Blogger mybillcrider said...

I've probably read more Milton K. Ozaki books than just about anybody. It's been a while, though. I have his booklet on stamp collecting, but I haven't read that one.

June 14, 2014  
Blogger Peter Rozovsky said...

Stamp collecting, you say? And I thought it was his hairdressing that made him stand out among hard-boiled crime writers?

Any recommendations on what I should read next of his, other than gravitating toward the books originally published by Gold Medal, if I can find them?

June 14, 2014  
Blogger Peter Rozovsky said...

Not to neglect Lawrence Block's Keller, of course.

June 14, 2014  
Anonymous Mary Beth said...

There is something about a photo taken through a window that gives me the momentary frisson of a voyeur, a slightly melancholy voyeur.

I like the street scenes.
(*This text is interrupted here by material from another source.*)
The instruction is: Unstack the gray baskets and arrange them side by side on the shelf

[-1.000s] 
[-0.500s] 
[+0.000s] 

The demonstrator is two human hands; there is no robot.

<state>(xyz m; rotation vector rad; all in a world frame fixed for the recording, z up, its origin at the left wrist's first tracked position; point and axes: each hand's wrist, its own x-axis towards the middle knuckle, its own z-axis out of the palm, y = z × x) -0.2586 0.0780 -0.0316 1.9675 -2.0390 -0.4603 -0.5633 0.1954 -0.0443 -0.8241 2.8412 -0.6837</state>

Photoshop a silhouette of a man in a fedora and a trench coat and you would have had the next Mickey Spillane jacket.

June 18, 2014  
Blogger Peter Rozovsky said...

For Spillane, I think I'd have to add a gun to the picture. Or a babe. Or a babe and a gun.

The voyeur tradition also has more cheerful antecedents in seventeenth-century Dutch painting, notably Vermeer's Little Street.